WHAT IS NEEDED:
What is needed is an exact reproduction of the listing, without its pictures.
↓↓↓
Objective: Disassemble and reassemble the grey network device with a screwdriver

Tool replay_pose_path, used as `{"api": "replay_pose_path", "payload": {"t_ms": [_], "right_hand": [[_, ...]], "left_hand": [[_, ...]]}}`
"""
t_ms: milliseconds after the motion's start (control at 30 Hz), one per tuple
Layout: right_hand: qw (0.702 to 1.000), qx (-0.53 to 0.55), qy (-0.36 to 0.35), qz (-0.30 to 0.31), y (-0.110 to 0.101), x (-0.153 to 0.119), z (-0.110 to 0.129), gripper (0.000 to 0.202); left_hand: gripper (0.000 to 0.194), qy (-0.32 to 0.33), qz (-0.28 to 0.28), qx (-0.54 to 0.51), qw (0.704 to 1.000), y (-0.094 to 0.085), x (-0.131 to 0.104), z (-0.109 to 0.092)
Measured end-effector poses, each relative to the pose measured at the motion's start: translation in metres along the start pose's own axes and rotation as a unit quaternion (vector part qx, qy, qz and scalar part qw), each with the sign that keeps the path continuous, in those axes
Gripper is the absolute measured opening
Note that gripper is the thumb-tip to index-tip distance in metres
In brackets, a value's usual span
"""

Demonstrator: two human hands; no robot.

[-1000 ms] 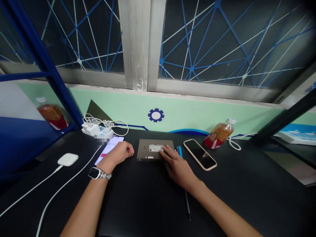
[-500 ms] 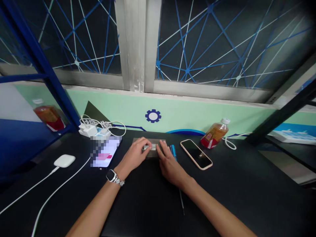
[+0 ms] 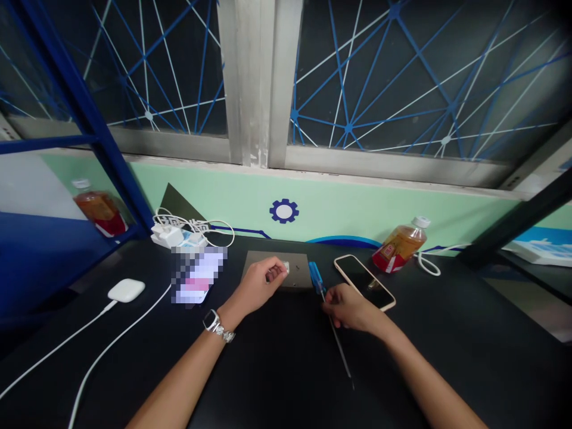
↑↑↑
EXERCISE SOLUTION:
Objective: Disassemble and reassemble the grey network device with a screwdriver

Tool replay_pose_path, used as `{"api": "replay_pose_path", "payload": {"t_ms": [_], "right_hand": [[_, ...]], "left_hand": [[_, ...]]}}`
"""
t_ms: milliseconds after the motion's start (control at 30 Hz), one per tuple
Layout: right_hand: qw (0.702 to 1.000), qx (-0.53 to 0.55), qy (-0.36 to 0.35), qz (-0.30 to 0.31), y (-0.110 to 0.101), x (-0.153 to 0.119), z (-0.110 to 0.129), gripper (0.000 to 0.202); left_hand: gripper (0.000 to 0.194), qy (-0.32 to 0.33), qz (-0.28 to 0.28), qx (-0.54 to 0.51), qw (0.704 to 1.000), y (-0.094 to 0.085), x (-0.131 to 0.104), z (-0.109 to 0.092)
Measured end-effector poses, each relative to the pose measured at the motion's start: translation in metres along the start pose's own axes and rotation as a unit quaternion (vector part qx, qy, qz and scalar part qw), each with the sign that keeps the path continuous, in those axes
Gripper is the absolute measured opening
Note that gripper is the thumb-tip to index-tip distance in metres
In brackets, a value's usual span
"""

Demonstrator: two human hands; no robot.

[-1000 ms] 
[-500 ms] 
[+0 ms] 

No further response is needed.